Não dá pra ficar feliz com a prisão de Jair Bolsonaro. Nem com a de Lula, Michel Temer e Fernando Collor. O mesmo vale para o impeachment de Dilma. Quando um país celebra esses episódios da política, é porque falhamos como república. Prisões de ex-presidentes são a evidência de que nossos mecanismos de contenção — morais, jurídicos e institucionais — não operaram a tempo.
O início do cumprimento da pena de Bolsonaro, somado à evasão de Alexandre Ramagem, desenha um retrato inequívoco: um ex-chefe de Estado condenado por atacar as bases do processo eleitoral e um aliado direto fugindo quando deveria responder por seus atos. É a síntese de um ciclo que confundiu poder com autoridade e que tentou se autopreservar pelo tumulto.
As reações ao episódio mostram um país que ainda não aprendeu a sentir com moderação. De um lado, gente festejando como se a prisão resolvesse a história. Do outro, o bolsonarismo mergulhado numa lamúria performática, quase religiosa, como se admitir qualquer culpa fosse heresia. É nessa hora que Foucault ajuda — não com tese, mas com um lembrete: grupos em torno de um líder criam suas próprias verdades para continuar existindo. E a verdade paralela do bolsonarismo é resistente, barulhenta e, sobretudo, emocional.
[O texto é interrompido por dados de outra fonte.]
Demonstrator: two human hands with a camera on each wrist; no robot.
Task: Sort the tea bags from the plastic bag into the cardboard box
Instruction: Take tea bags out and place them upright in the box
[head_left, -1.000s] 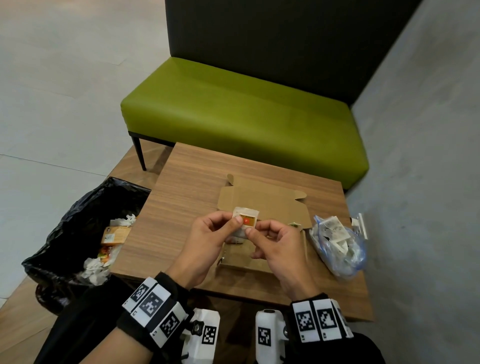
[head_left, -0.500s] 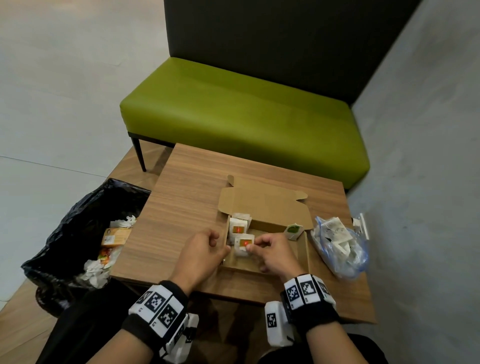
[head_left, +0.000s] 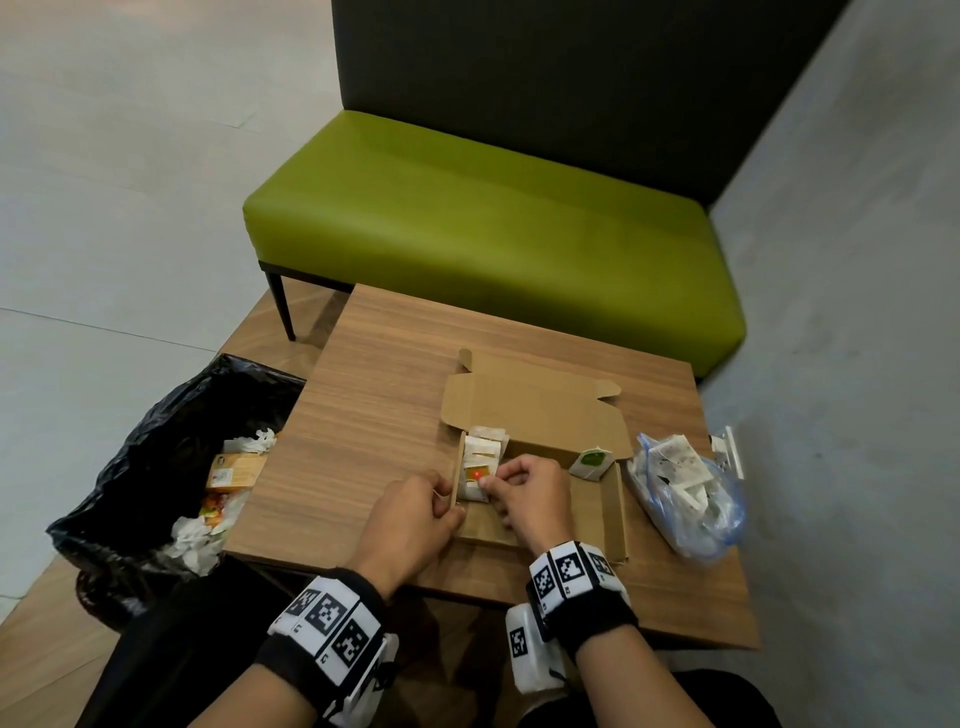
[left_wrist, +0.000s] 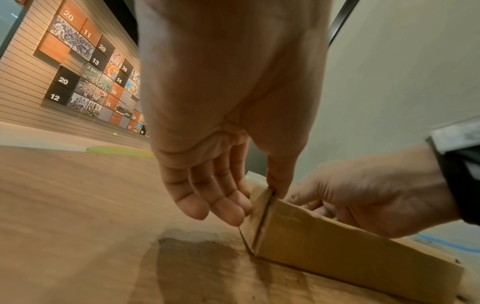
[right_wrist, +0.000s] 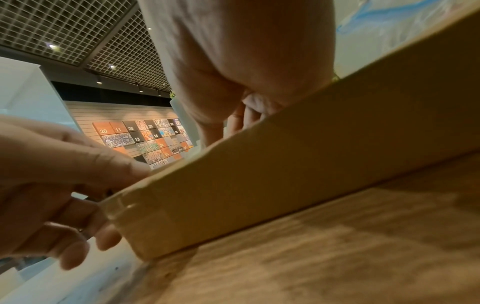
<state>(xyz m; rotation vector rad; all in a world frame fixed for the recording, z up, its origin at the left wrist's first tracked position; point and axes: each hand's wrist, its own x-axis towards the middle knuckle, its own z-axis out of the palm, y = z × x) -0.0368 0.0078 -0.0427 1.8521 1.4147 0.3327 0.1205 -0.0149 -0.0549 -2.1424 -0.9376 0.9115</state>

Montesquieu, séculos antes, avisou que repúblicas quebram quando confundem instituições com a personalidade de quem as ocupa. O Brasil, como sempre, preferiu testar seus limites. E descobriu, tarde demais, que certas experiências não têm modo seguro: basta uma faísca e já estamos discutindo se urna eletrônica tem opinião própria.
Manuel Castells, em seu livro “Ruptura”, observa que sistemas entram em crise quando deixam de refletir a vida real das pessoas. A política perde legitimidade porque perde conexão. Bolsonaro cresceu exatamente nesse vácuo — e o ampliou. Transformou ressentimento em ferramenta e indignação em combustível. Sua queda não é obra de destino; é obra do próprio desequilíbrio que produziu.
A prisão, portanto, não é fechamento: é consequência. E, como toda consequência tardia, chega sem glamour. Não corrige o passado, não cura as feridas, não reordena automaticamente a política. Apenas nos lembra, com uma certa ironia amarga, que deixamos tudo ir longe demais.
Por isso, não dá pra comemorar. Não porque Bolsonaro — ou qualquer outro — mereça clemência, mas porque o país merece lucidez. Euforia costuma atrapalhar. Culpa, então, nem se fala. O Brasil precisa menos de catarse e mais de coluna vertebral institucional.
Entre a comemoração dos que acreditam ter vencido e o desespero dos que fingem perseguição, sobra um país que tenta se equilibrar. E esse país, ao contrário das torcidas, não pode se dar ao luxo de delirar.
O desafio agora não é punir. É amadurecer. Porque, no final das contas, a prisão de um ex-presidente diz menos sobre ele e mais sobre nós — sobre a república que deixamos escorregar pelas mãos enquanto discutíamos memes, lives e bravatas.
O espelho está aí. Cabe ao Brasil decidir se olha ou se segue fingindo que não viu.